I believe that an open ear and an open mind is the best way for a person to truly become “intelligent.” For the longest time, I believed that I was always right, and only admitted that I was wrong when I was forced into a position where all reason, whether logical or illogical, could not defend me. I immediately attacked anyone who dared defy me and closed myself from their “inferior” reasoning; after all, I was the “smart” kid with the straight A’s and a big bloated head that blew off steam wherever I went. I trampled on people feelings, and because of this, I lost many chances to make valuable friends. During that time period, I never knew how lonely I was, mostly because had I convinced myself that it didn’t matter if I didn’t have many friends. I had closed myself off from other people, but I thought that as long as I was the best, who cared?

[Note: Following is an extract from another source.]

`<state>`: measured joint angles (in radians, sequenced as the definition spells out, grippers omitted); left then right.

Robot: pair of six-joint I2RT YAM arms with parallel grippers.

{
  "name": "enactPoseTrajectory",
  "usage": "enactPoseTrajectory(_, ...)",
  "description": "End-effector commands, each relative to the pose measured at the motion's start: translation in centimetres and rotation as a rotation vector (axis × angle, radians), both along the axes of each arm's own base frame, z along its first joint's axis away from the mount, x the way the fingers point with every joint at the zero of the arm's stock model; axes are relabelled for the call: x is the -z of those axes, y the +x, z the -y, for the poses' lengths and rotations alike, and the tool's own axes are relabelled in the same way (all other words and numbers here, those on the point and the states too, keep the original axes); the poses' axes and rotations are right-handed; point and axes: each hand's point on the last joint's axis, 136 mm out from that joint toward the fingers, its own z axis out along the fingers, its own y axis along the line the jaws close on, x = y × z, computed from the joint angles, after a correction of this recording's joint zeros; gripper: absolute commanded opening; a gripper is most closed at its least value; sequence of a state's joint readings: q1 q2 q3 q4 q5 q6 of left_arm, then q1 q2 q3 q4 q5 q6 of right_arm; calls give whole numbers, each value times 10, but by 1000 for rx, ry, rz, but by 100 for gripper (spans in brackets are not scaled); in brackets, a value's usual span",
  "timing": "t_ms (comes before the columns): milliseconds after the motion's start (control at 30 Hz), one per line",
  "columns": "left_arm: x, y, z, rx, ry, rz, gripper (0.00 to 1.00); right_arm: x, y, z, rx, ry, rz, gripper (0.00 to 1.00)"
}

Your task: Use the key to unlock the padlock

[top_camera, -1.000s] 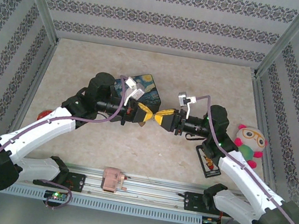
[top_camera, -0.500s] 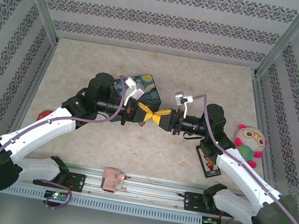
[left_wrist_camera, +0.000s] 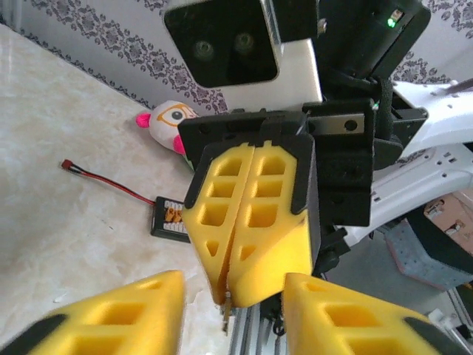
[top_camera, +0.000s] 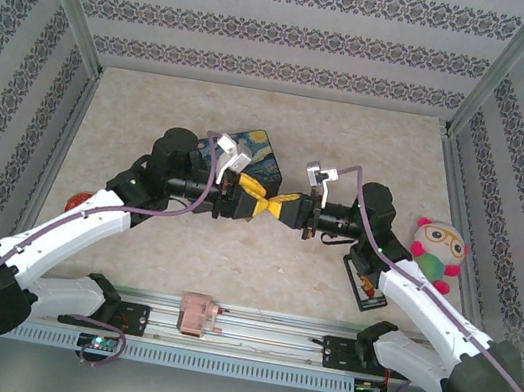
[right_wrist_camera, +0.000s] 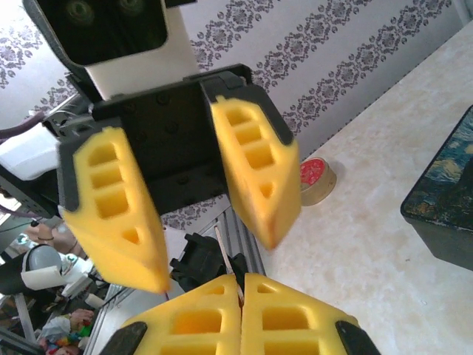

My thoughts slowly changed as I entered high school and lost my streak of brilliance. No longer able to rely on it to get through my loneliness, I learned the importance of considering other people’s feelings.
I learned about the wonders of helping others get through their own troubles, to be able to say “I am here for you,” while truly meaning it. I learned that listening to someone instead of putting up my own opinion to be reveled at not only creates a feeling of deeper mutual understanding, but also a joy of learning a person’s likes and dislikes. I learned the immensely diverse array of personalities and points of views on each and every subject and the connection felt between two people trying to understand each other. Most of all, I learned to humble myself, by stepping aside and letting other people take the limelight.
I still have a lot to learn and a far way to go before I can truly be open minded and open eared. And there are times when I want to be in control and am uncertain of what to do. But one thing’s for sure, I know that intelligence isn’t about taking everything you can get and augmenting yourself, it’s about giving everything you have and being a support for others.